Last Updated: 2015-03-10

Basic Information

• Recruitment Status: COMPLETED
• Total Enrollment: 304 participants
• Study Classification: OBSERVATIONAL
• Study Start Date: 2010-06-30
• Study Completion Date: 2013-06-30

Brief Summary

In patients undergoing coronary artery bypass graft (CAGB) surgery, aspirin is commonly prescribed to prevent graft thrombosis and myocardial ischemia. However, there are still a significant number of grafts occluding in the postoperative period. This is partly attributed to reduced aspirin responsiveness, also called "aspirin resistance". At the moment, no standardized definition or laboratory test is available to quantify "aspirin resistance", and strong platelet reactivity in laboratory tests is not necessarily associated with increased thrombotic events. However, there is increasing evidence that reduced aspirin responsiveness in platelet function analyzers is associated with adverse long-term outcome and higher incidence of major adverse events in patients with stable coronary artery disease and in patients undergoing percutaneous coronary intervention. In patients undergoing coronary artery bypass graft surgery, the predictive value of a laboratory finding of reduced aspirin responsiveness remains unclear.

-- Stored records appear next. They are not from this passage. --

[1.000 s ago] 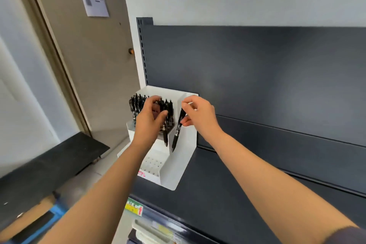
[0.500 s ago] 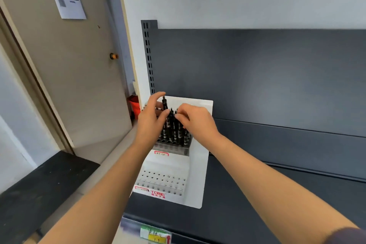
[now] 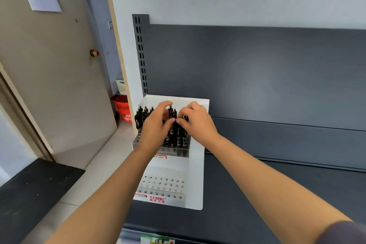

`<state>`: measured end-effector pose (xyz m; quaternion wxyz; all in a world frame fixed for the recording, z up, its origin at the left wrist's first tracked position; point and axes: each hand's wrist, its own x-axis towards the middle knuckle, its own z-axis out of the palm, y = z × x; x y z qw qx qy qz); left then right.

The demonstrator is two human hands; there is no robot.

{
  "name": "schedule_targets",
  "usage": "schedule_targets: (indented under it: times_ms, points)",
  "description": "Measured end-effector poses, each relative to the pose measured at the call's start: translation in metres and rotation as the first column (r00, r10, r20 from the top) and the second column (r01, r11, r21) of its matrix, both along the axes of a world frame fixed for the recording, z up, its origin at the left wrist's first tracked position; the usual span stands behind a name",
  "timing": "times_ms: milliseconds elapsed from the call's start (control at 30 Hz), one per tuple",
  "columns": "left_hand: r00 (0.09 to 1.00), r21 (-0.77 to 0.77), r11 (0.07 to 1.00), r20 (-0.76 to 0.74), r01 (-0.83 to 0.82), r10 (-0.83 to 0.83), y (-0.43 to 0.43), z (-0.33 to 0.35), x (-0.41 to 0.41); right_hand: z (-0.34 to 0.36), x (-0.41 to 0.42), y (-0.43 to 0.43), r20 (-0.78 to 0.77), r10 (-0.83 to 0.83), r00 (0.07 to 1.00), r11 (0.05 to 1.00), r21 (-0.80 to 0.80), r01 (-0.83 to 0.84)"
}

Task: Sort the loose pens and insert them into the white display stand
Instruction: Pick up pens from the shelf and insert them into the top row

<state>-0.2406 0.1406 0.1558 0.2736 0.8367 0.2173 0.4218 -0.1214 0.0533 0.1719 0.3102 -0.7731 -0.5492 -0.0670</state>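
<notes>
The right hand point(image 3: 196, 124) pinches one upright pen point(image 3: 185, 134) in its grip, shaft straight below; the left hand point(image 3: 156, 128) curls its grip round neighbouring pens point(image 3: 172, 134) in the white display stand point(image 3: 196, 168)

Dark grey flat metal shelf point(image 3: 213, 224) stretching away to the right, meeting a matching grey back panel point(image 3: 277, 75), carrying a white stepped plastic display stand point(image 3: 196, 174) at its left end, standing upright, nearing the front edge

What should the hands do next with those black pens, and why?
Probably push the pen pinched by the right hand down into its hole: it stands among the upright pens in the upper row of the white display stand, where the left hand grips its neighbours.
</notes>
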Motion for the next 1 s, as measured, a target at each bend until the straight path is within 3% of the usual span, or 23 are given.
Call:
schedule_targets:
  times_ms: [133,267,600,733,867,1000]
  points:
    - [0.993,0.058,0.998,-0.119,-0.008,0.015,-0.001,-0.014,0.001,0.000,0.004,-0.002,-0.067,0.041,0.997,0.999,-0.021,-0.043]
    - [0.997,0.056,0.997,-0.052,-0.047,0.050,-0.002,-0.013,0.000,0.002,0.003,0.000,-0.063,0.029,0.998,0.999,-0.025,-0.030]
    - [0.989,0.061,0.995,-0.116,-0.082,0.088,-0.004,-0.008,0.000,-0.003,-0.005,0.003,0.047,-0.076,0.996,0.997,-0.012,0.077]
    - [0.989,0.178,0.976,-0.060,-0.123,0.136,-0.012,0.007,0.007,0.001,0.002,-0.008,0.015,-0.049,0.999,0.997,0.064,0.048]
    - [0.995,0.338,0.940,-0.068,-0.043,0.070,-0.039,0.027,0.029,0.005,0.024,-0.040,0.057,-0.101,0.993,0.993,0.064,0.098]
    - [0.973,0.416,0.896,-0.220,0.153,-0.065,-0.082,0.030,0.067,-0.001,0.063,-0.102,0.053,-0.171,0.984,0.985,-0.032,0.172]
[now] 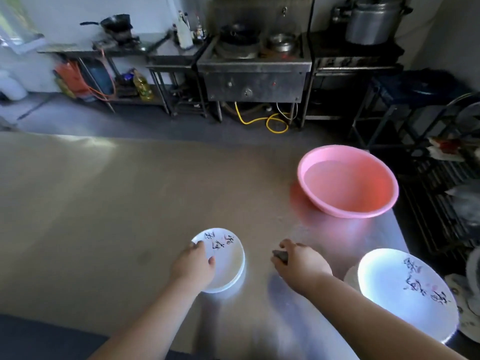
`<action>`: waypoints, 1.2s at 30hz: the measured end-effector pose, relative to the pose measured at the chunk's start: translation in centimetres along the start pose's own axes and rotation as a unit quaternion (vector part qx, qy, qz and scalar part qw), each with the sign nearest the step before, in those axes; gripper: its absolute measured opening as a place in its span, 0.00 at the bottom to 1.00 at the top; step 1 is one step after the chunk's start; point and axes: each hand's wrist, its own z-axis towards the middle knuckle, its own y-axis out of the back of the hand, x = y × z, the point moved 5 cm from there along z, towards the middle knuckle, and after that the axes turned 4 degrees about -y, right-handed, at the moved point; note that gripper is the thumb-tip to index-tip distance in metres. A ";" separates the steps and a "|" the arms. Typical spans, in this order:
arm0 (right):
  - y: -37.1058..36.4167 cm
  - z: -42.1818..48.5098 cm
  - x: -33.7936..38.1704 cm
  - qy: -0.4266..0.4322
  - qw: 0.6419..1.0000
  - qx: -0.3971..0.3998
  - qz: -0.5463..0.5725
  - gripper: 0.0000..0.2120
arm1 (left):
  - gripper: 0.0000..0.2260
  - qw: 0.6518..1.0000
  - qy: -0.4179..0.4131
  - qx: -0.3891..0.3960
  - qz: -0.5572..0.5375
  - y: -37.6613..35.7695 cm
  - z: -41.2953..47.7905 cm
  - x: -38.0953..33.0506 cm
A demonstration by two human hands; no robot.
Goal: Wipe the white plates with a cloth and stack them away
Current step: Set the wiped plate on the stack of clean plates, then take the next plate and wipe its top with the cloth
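A pink basin stands toward the far right of the counter with what looks like shallow water in it. The small white plate with black brush lettering lies flat near the front, and a larger lettered white plate sits at the counter's right edge. The left hand grips the small plate's near rim, thumb on its face, while the right hand, just beside it, curls around a dark cloth.
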 end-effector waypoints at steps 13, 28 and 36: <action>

Therefore, the aim of this study is to prospectively evaluate whether the pre- and/or postoperative laboratory finding of reduced aspirin responsiveness defined by MultiplateTM platelet function analyzer is associated with higher incidences of adverse outcome after 30 days and 12 months in patients undergoing CABG surgery.

Conditions

Coronary Artery Bypass Graft Triple Vessel; Myocardial Ischemia; Thrombosis; Antithrombotic Drugs [Platelet-aggregation Inhibitors] Causing Adverse Effects in Therapeutic Use

Study Design

• Observational Model Type: COHORT
• Study Time Perspective: PROSPECTIVE

Study Groups

Aspirin responder

Normal aspirin responsiveness in ASPI test (Multiplate)

No interventions assigned to this group

Aspirin non-responder

Reduced aspirin responsiveness in ASPI test (Multiplate)

No interventions assigned to this group

Eligibility Criteria

Inclusion Criteria

• patient undergoing elective CABG surgery
• therapy with aspirin until at least 2 days before surgery
• written informed consent

Exclusion Criteria

• missing written consent
• no therapy with aspirin or therapy stopped more than 2 days before surgery
• therapy with clopidogrel more than 3 days before surgery
• emergency surgery
• surgery including more than CABG
• inborn or acquired platelet disorders
• therapy with Selective Serotonin reuptake inhibitors (SSRI)
• severe hepatopathy (spontaneous Quick <70%)
• severe kidney disease (creatinine clearance < 30 ml/min)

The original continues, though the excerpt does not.